Manufacturers going direct face the same question: which channel first? The honest breakdown of what each actually delivers — and which one to start with.
4/28/2026


Blinkit, ONDC, or Your Own Website: What Should a Manufacturer Choose First?
When a manufacturer in Gujarat decides to go direct to the consumer, the first question is almost always the same: which channel do we start with?
It's the right question to ask. The answer depends on your margin, your product, and your existing operations. Here's an honest breakdown.
Your own D2C website: the right long-term answer, the wrong starting point for most
A branded website gives you everything — full margin, customer data, brand control, and direct relationship. It's the asset you're ultimately building toward if you're serious about D2C.
It's also the hardest place to start from zero. Without existing search traffic, social following, or customer awareness, a new manufacturer's website gets almost no organic visitors. Every order requires paid acquisition. And paid acquisition requires either budget or content marketing skill — usually both.
Manufacturers who succeed starting with their own website typically have one of three things: an existing loyal customer base they can convert to direct buying, a genuinely unique product that earns organic search traffic, or significant patience and budget to build brand awareness before expecting sales.
If you have one of those three, start here. If you don't, start somewhere with built-in traffic and migrate customers to your own channel over time.
Blinkit, Zepto, or Instamart: fastest to first sale, hardest to profit from
Quick commerce gives manufacturers immediate access to millions of daily active buyers. No need to build your own traffic. Products that work for impulse purchase or daily replenishment — packaged food, household essentials, personal care — can find genuine traction quickly.

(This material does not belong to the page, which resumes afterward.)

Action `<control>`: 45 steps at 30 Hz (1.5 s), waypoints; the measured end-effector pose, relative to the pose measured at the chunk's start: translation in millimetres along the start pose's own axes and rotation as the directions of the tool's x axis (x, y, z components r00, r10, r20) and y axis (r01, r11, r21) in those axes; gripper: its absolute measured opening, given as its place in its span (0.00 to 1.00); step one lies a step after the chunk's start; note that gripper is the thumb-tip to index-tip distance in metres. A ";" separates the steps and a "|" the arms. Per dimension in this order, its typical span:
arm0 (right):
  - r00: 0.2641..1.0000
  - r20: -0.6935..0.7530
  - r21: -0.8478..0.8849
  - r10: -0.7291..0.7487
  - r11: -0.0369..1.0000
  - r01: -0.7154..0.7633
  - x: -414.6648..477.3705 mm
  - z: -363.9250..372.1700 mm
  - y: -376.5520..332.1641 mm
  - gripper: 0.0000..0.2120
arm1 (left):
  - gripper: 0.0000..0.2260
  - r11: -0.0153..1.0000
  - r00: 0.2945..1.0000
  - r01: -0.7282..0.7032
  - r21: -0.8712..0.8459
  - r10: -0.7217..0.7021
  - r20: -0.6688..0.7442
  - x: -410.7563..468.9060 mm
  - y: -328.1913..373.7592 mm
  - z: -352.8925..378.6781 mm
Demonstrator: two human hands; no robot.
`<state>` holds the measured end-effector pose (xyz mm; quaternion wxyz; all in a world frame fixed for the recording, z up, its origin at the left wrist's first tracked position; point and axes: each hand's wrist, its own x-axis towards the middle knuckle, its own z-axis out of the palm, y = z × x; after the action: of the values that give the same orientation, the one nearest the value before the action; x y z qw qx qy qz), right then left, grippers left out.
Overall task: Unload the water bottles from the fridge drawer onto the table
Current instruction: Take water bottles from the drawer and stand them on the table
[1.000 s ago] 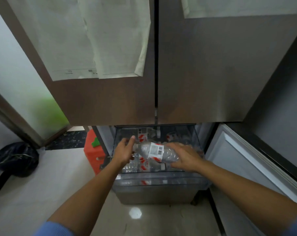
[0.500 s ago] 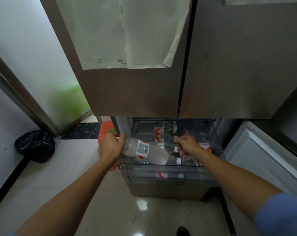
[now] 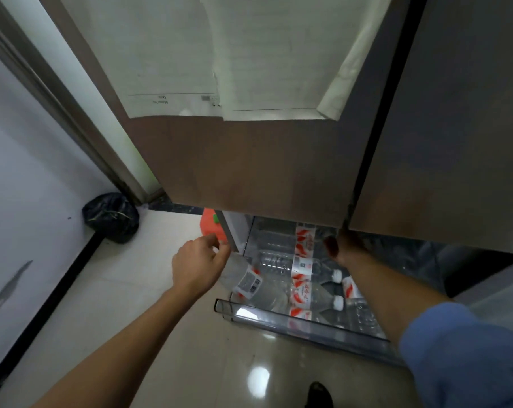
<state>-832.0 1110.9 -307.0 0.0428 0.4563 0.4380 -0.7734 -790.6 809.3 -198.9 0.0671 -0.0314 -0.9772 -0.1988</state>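
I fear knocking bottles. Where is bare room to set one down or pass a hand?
Bare floor tiles lie between the black bag and the fridge drawer, and before its rim. Inside is crowded: water bottles lie packed, the left hand holds one bottle at the left corner, the right hand reaches to the back.

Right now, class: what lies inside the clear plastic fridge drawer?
Clear plastic water bottles with red-and-white labels, lying on their sides. The brown fridge door hides the drawer's back.
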 end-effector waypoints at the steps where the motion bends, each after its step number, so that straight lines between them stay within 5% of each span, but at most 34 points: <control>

The catch is margins. Platform fees of 20 to 25%, mandatory dark store inventory, listing costs of ₹25,000 per SKU per state, and advertising spend that becomes unavoidable as the platform matures — these add up to 35 to 50% of revenue going to the platform before you've touched your cost of goods.
For manufacturers in consumer products with 60%+ gross margin, this can still work. For industrial goods, commodity products, or anything under 50% gross margin, the economics are very difficult to make positive.

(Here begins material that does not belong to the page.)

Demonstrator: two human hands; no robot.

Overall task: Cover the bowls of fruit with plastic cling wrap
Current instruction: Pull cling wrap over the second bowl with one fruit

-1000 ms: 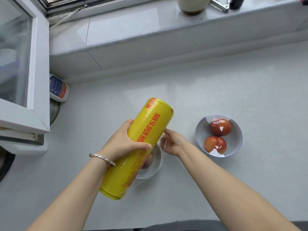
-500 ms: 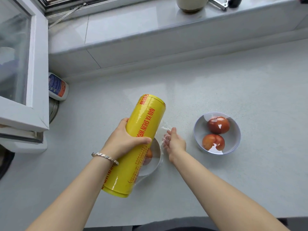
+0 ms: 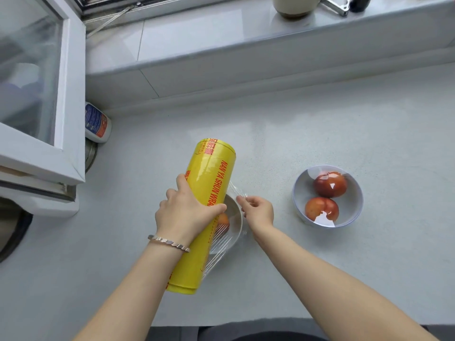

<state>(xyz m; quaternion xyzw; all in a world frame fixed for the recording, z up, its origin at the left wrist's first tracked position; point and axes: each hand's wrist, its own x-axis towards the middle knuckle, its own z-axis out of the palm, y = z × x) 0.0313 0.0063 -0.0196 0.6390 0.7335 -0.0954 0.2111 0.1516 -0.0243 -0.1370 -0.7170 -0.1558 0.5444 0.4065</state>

ONDC: the most overlooked option for manufacturers, specifically
The Open Network for Digital Commerce is worth serious attention from manufacturers who haven't looked at it recently.

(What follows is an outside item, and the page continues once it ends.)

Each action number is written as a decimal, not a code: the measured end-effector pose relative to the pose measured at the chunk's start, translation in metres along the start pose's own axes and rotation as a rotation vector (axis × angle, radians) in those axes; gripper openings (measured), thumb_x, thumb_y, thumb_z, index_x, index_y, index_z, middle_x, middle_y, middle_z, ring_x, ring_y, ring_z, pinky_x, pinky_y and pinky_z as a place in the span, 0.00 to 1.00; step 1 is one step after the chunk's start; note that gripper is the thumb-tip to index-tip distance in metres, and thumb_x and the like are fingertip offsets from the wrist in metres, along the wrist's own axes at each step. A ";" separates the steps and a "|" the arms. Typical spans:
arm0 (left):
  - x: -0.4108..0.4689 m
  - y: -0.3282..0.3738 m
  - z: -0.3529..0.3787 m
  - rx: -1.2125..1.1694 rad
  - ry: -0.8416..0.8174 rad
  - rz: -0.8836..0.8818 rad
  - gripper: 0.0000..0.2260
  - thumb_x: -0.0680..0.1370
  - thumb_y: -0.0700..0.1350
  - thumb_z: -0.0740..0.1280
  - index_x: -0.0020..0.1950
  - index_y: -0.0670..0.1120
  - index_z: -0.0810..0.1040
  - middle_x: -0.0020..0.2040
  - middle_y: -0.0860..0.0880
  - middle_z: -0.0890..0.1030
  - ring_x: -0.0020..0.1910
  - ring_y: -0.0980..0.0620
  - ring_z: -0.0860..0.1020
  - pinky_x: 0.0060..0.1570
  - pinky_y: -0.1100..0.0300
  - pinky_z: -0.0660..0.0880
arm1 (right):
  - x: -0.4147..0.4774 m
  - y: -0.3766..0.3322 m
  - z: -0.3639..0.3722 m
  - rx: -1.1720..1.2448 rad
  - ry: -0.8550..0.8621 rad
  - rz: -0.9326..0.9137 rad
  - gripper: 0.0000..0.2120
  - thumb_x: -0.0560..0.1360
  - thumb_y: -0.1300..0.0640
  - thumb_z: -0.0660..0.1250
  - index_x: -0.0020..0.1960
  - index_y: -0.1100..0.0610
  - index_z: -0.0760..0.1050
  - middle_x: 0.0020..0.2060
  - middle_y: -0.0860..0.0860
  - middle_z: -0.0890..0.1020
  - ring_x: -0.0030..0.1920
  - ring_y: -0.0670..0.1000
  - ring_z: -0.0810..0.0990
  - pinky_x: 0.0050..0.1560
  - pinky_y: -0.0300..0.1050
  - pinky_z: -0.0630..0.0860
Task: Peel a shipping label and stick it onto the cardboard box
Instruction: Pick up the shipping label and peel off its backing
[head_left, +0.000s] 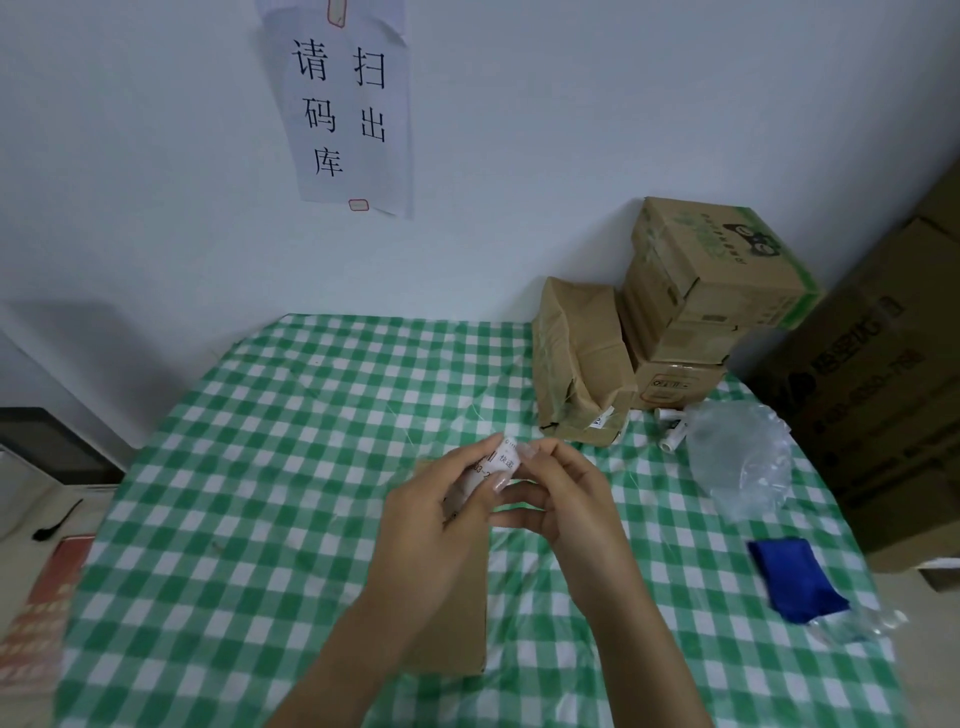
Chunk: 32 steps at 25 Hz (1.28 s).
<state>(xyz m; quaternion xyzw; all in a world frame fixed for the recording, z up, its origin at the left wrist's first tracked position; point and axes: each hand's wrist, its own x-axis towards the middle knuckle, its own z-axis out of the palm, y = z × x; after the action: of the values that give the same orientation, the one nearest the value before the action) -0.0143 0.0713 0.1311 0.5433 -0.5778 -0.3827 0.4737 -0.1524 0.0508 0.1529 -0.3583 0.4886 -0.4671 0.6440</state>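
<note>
A small white shipping label (500, 461) with black print is held up between both hands above the table. My left hand (436, 519) grips it from the left with curled fingers, and my right hand (566, 504) pinches its right edge. Below the hands a flat brown cardboard box (457, 623) lies on the green checked tablecloth (249, 493), partly hidden by my left forearm.
Stacked cardboard boxes (711, 291) and a brown parcel (576, 364) stand at the back right. Crumpled clear plastic (737, 457), small white rolls (670, 428) and a blue cloth (789, 577) lie on the right. Large cartons (893, 395) stand beyond the table's right edge. A paper notice (348, 104) hangs on the wall.
</note>
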 end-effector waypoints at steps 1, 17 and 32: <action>0.001 0.002 -0.002 -0.029 -0.019 -0.006 0.14 0.77 0.44 0.69 0.63 0.53 0.80 0.54 0.60 0.84 0.55 0.64 0.81 0.52 0.70 0.76 | -0.001 0.000 0.000 0.001 -0.013 0.002 0.10 0.78 0.58 0.64 0.48 0.66 0.74 0.41 0.60 0.84 0.39 0.56 0.83 0.42 0.52 0.81; 0.000 0.011 -0.018 0.040 0.054 0.129 0.12 0.74 0.46 0.71 0.57 0.52 0.84 0.50 0.60 0.86 0.51 0.62 0.83 0.51 0.69 0.77 | -0.008 -0.006 0.005 -0.029 -0.024 -0.135 0.09 0.77 0.62 0.65 0.44 0.64 0.83 0.39 0.61 0.85 0.40 0.53 0.85 0.39 0.46 0.81; -0.001 0.027 -0.020 -0.086 0.045 -0.047 0.09 0.72 0.48 0.72 0.51 0.53 0.84 0.46 0.61 0.86 0.48 0.64 0.83 0.52 0.68 0.78 | -0.003 0.003 0.006 -0.064 -0.108 -0.212 0.11 0.72 0.56 0.68 0.45 0.65 0.81 0.38 0.55 0.83 0.39 0.51 0.80 0.41 0.41 0.77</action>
<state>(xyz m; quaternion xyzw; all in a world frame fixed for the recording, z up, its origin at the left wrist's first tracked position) -0.0020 0.0767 0.1621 0.5443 -0.5373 -0.4056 0.5004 -0.1462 0.0548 0.1527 -0.4531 0.4273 -0.4967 0.6046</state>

Commission rates on ONDC are 3 to 5% — dramatically lower than any marketplace. There are no listing fees. Manufacturers can list products and reach customers through multiple buyer-facing apps (PhonePe's Pincode, Paytm, Magicpin) without being locked into one platform's terms.
The limitation is volume. ONDC's buyer-side apps don't yet have the daily active users of Amazon or Blinkit. For most categories, orders through ONDC are incremental — a welcome addition but not yet a primary channel.
However, for a manufacturer who wants to test direct sales with minimal upfront cost and low commission rates, ONDC is the lowest-risk starting point. Set up is relatively simple through an ONDC seller-side platform, the economics are favourable, and any orders that come through are genuinely profitable.
The honest recommendation
Start with ONDC or a marketplace (Amazon or Meesho, depending on your category and margin) to validate that direct consumers actually want your product at the price point you need. Use that period to build your product listing, photography, and customer feedback before investing in your own website.
Once you have 200 to 500 direct consumer orders and understand what's working, invest in building your own D2C site for the repeat customer relationship. The first-party data you've collected by then makes your website's marketing significantly more efficient.
The sequence matters. Most manufacturers skip the validation step and spend heavily on a website that gets no traffic. That's an expensive way to learn what a small ONDC test would have told you in six weeks.